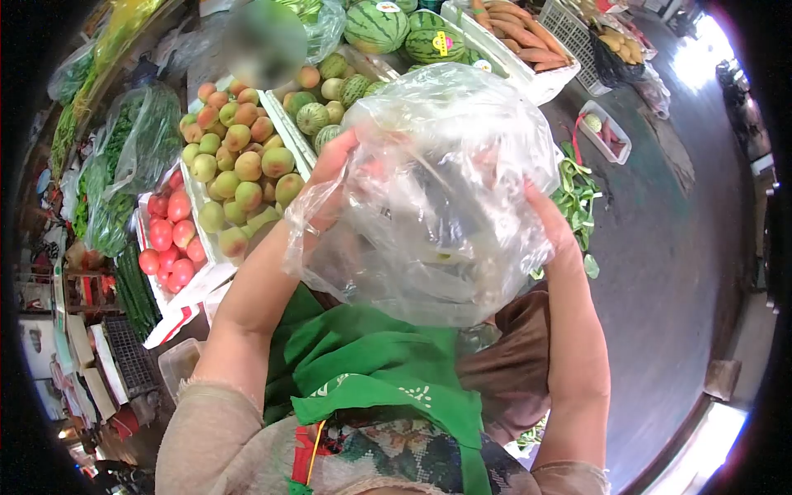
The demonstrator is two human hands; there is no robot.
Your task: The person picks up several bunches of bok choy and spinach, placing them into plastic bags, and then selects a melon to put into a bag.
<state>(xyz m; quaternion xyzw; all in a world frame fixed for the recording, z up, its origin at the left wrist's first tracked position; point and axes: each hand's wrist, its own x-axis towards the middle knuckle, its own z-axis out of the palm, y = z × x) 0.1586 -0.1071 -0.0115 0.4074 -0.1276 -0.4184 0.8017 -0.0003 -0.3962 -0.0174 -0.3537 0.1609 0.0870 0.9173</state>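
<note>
A large clear plastic bag (445,190) is spread out in front of my chest, puffed and crumpled, with light glaring off its upper part. On its left side my left hand (332,169) grips the plastic, the fingers partly covered by the film. My right hand (546,221) holds the opposite side, its fingertips partly hidden in the folds. Whether anything lies inside the bag I cannot make out. Below it hangs a green apron (371,346) over my lap.
Ahead on the left are a box of peaches (239,165) and a box of tomatoes (172,239). Watermelons (376,26) and a crate of reddish roots (520,37) stand at the back. Leafy greens (577,202) and a white basket (605,134) lie on the floor to the right.
</note>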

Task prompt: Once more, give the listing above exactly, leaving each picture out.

Exercise answer:
The demonstrator is two human hands; there is no robot.
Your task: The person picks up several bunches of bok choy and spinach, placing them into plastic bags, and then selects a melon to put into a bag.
<state>(xyz m; quaternion xyzw; all in a world frame fixed for the recording, z up, its origin at the left wrist's first tracked position; point and axes: each hand's wrist, its own x-axis towards the middle knuckle, its own z-axis out of the palm, y = z × x) 0.1586 -0.1071 -0.0115 0.4074 -0.1276 -0.4184 0.8017 -0.0003 -0.3962 -0.0174 -0.3537 0.1609 0.0870 0.9173</state>
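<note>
A large clear plastic bag (445,190) is spread out in front of my chest, puffed and crumpled, with light glaring off its upper part. On its left side my left hand (332,169) grips the plastic, the fingers partly covered by the film. My right hand (546,221) holds the opposite side, its fingertips partly hidden in the folds. Whether anything lies inside the bag I cannot make out. Below it hangs a green apron (371,346) over my lap.
Ahead on the left are a box of peaches (239,165) and a box of tomatoes (172,239). Watermelons (376,26) and a crate of reddish roots (520,37) stand at the back. Leafy greens (577,202) and a white basket (605,134) lie on the floor to the right.
</note>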

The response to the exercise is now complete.